Work to complete —
Everything from the line containing "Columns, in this" through the line containing "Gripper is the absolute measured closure" should be repeated exactly, and nothing else from the data.

• • • • • • •

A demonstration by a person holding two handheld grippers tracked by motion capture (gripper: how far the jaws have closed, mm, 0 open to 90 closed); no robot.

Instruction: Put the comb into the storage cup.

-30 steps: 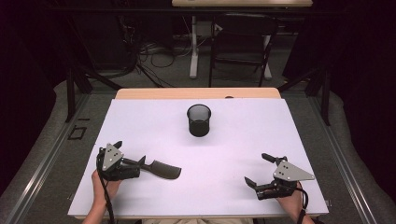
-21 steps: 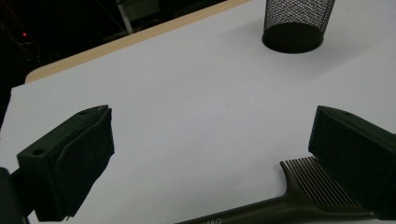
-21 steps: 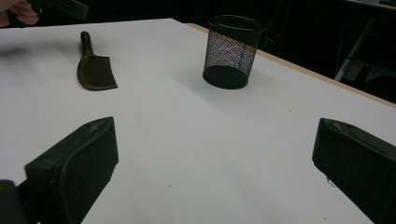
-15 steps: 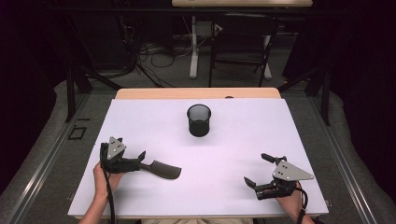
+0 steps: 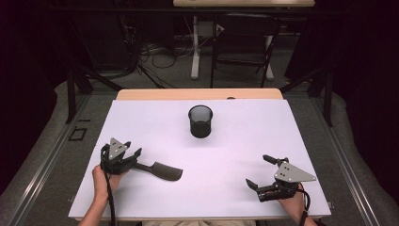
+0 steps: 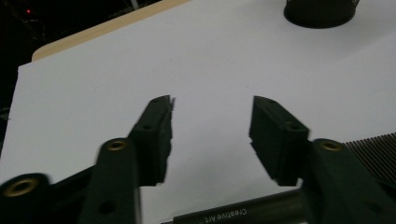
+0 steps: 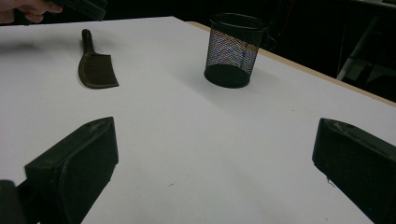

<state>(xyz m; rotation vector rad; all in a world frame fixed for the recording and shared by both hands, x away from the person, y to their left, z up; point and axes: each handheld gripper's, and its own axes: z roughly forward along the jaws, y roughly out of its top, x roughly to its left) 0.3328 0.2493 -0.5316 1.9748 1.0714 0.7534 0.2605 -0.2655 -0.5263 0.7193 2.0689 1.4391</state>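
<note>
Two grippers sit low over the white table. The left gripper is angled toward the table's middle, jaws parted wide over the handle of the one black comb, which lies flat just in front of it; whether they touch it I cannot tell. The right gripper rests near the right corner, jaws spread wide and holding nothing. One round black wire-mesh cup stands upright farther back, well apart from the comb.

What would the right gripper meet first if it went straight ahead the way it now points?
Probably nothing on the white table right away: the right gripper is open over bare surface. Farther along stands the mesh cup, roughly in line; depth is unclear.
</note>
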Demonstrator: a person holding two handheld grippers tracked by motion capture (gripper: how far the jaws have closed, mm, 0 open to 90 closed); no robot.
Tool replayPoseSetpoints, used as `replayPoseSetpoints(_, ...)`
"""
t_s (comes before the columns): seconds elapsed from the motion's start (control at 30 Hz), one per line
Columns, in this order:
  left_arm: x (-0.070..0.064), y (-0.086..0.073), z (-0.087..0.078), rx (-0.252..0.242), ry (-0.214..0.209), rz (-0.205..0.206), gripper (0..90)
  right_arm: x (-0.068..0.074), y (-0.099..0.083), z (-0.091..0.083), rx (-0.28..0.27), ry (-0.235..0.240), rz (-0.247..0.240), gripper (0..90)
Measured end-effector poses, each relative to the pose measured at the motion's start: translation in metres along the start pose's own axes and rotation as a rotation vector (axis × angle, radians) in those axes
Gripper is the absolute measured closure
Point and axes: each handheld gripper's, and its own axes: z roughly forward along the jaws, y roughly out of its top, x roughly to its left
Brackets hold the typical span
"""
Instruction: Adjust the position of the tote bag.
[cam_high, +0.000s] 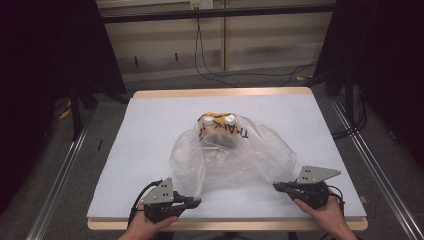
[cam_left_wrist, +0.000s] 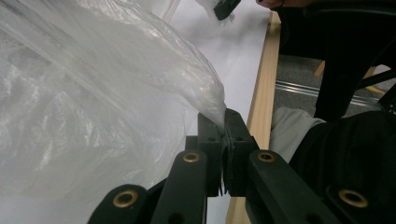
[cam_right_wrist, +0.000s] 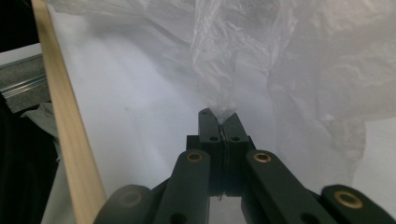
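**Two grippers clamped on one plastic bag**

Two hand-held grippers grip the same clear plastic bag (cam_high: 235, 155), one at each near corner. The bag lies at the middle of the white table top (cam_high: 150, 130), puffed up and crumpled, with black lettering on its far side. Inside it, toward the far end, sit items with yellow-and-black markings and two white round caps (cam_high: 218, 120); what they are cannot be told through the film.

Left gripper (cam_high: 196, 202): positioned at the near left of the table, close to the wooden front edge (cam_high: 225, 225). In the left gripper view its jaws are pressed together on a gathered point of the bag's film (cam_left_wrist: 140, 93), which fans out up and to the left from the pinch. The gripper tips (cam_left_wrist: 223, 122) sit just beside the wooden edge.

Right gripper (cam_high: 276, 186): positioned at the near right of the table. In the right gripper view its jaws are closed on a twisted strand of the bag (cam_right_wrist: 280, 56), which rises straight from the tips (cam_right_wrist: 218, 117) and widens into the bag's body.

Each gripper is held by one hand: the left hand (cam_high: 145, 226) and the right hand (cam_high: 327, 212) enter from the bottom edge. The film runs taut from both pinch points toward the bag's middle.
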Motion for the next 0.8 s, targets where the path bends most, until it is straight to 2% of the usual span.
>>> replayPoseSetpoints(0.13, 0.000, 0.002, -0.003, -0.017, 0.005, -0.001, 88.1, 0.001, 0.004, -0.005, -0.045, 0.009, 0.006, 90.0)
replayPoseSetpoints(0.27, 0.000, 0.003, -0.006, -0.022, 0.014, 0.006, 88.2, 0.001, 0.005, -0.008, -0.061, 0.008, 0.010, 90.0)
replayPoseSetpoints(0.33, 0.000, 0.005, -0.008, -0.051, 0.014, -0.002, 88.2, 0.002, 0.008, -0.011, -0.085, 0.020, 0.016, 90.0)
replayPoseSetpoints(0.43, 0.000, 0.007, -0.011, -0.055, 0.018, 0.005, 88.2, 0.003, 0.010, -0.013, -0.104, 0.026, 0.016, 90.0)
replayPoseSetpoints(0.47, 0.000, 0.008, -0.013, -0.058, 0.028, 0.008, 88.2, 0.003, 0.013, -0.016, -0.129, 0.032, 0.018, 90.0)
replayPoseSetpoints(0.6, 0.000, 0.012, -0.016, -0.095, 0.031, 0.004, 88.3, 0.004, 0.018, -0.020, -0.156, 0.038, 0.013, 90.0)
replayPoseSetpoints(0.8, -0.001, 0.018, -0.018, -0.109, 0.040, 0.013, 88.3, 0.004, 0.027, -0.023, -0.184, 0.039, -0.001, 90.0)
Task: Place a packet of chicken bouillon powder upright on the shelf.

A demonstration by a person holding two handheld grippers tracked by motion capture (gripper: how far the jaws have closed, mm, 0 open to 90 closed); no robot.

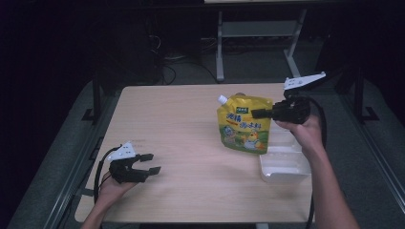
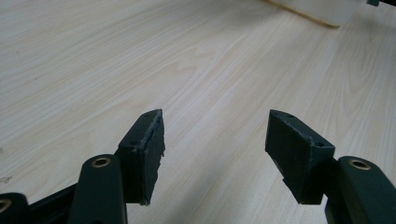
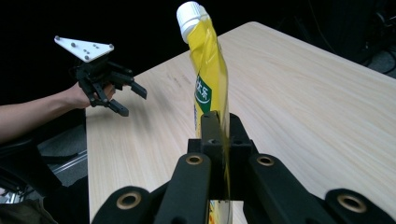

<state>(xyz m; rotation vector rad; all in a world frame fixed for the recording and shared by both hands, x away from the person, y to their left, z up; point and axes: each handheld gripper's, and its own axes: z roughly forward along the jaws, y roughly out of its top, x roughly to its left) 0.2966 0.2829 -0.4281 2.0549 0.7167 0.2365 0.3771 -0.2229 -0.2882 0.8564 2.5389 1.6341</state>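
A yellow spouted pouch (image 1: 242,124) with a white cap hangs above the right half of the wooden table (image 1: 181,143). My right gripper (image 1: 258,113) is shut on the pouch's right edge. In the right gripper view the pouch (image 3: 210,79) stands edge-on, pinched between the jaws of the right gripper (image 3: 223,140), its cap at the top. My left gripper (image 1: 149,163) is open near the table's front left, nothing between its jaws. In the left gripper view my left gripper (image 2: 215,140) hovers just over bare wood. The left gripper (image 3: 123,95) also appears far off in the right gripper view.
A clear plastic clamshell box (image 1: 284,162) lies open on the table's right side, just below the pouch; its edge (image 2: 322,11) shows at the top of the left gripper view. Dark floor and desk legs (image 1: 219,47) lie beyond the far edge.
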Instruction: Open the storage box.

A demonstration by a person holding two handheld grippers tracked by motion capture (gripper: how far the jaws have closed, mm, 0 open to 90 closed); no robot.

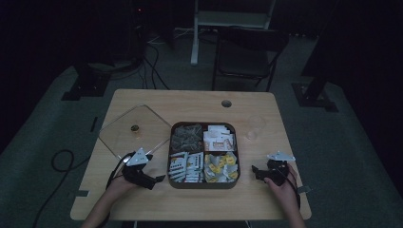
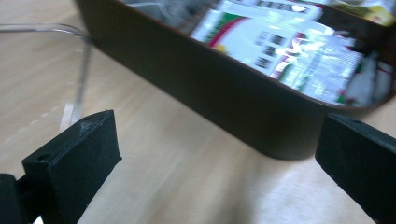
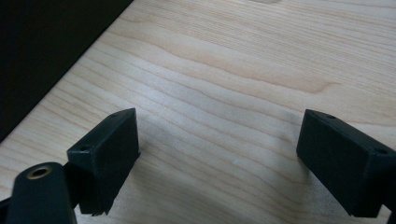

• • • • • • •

Response —
Columns, in this order:
  left_arm: x (-0.070..0.064), y (-0.086..0.073), z (-0.087..0.078), rx (-0.252..0.242), ry (-0.214..0.209), rz (-0.205..0.206), gripper (0..90)
  right_arm: x (-0.068..0.074), y (-0.099..0.083), z (-0.091..0.083), rx (-0.28..0.27), ry (-0.235..0.240), rz (-0.247..0.240), gripper (0..90)
Measured end-effector poses, each relative to the pose measured at the motion's start: translation in metres along the start pose's own axes and rotation as a rotation vector (axis × angle, radians) in those axes
Gripper is the absolute measured closure

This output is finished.